The interface timing is relatively simple, described only in text.

Description
redirect Has Valid status. Data is valid when Valid is asserted.
req Includes Valid and Ready signals. Data is valid when Valid && Ready.
rob Internally suspended
splitLoadReq Includes Valid and Ready signals. Data is valid when Valid && Ready.
splitLoadResp Has Valid status. Data is valid when Valid is asserted.
writeBack Includes Valid and Ready signals. Data is valid when Valid && Ready.
vecWriteBack Includes Valid and Ready signals. Data is valid when Valid && Ready.

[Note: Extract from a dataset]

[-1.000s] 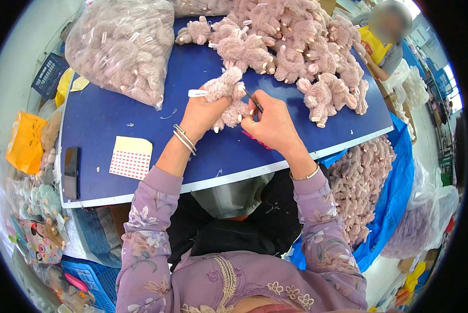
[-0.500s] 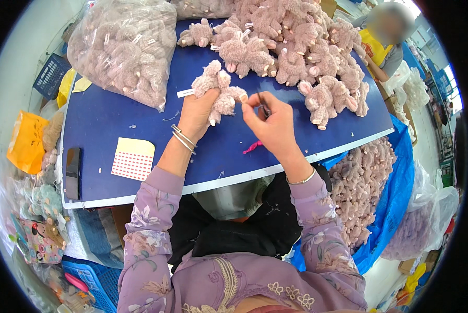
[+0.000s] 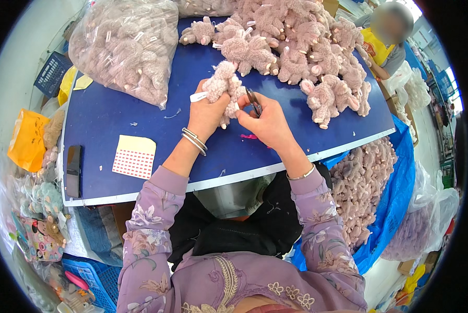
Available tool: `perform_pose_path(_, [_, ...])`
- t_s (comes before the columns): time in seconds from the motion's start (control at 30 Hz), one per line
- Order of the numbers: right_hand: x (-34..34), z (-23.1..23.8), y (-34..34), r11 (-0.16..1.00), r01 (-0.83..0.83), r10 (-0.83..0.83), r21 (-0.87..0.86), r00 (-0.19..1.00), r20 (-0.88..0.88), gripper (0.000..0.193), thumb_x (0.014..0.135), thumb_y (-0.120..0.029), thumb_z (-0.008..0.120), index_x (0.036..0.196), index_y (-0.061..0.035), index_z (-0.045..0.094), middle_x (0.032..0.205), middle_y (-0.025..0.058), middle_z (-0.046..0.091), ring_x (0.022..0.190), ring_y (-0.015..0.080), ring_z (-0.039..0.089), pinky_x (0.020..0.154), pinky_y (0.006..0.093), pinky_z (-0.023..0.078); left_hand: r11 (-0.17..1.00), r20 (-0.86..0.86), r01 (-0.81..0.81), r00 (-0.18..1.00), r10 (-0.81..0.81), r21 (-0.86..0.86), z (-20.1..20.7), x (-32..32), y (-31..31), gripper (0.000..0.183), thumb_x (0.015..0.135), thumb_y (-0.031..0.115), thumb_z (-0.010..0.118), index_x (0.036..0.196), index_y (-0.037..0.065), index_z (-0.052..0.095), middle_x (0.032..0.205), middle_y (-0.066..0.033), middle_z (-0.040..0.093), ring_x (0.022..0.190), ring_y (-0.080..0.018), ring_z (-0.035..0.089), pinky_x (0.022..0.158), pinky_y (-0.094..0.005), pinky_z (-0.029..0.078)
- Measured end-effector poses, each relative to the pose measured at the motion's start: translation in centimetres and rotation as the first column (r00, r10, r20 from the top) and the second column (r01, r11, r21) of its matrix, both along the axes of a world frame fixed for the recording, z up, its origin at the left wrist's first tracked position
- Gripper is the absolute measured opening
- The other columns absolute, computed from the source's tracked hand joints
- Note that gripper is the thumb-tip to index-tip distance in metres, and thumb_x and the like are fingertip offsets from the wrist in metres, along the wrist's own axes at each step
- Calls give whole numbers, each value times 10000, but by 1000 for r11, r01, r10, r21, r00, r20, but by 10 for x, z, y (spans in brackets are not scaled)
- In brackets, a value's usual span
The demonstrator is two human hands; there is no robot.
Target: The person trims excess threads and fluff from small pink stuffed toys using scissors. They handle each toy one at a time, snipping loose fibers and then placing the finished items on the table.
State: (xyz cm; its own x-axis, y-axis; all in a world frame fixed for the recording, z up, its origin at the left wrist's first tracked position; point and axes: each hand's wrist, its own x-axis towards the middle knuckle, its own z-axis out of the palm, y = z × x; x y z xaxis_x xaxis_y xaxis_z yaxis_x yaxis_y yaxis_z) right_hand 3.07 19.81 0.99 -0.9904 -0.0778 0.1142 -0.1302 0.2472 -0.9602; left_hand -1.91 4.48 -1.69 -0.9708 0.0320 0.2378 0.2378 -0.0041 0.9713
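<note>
Above the blue table, my left hand is closed around the body of a small pinkish-grey plush toy. A white tag sticks out from the toy on its left side. My right hand grips dark thread snips, and its fingertips meet one limb of the toy on the right. Whether the blades touch the toy is hidden by the fingers. Just under my right hand, a bright pink scrap lies on the table.
A heap of similar plush toys covers the back right. A clear bag of them stands back left. A sticker sheet and a phone lie at left. Right of my legs is a blue sack of toys. A person sits far right.
My left hand has brought the toy slightly right and turned it more upright. My right hand has shifted a little left and the snips now show more clearly.
</note>
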Motion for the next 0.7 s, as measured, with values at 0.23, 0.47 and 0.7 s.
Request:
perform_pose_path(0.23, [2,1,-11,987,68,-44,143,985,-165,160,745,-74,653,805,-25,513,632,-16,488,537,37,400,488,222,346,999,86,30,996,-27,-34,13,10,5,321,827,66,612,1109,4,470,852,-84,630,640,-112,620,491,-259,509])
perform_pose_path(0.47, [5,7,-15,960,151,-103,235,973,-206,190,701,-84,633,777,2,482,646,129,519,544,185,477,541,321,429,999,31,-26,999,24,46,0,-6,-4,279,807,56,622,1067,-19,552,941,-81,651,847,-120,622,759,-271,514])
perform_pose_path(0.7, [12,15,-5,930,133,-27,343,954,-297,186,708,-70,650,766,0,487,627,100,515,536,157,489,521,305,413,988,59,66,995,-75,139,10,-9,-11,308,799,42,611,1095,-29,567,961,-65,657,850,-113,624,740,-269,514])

loadOutValid No Valid signal; data is always considered valid, and responses are generated as soon as the corresponding signal is present.
loadVecOutValid No Valid signal; data is always considered valid, and responses are generated as soon as the corresponding signal is present.
overwriteExpBuf Dangling
loadMisalignFull No Valid signal; data is always considered valid, and responses are generated as soon as the corresponding signal is present.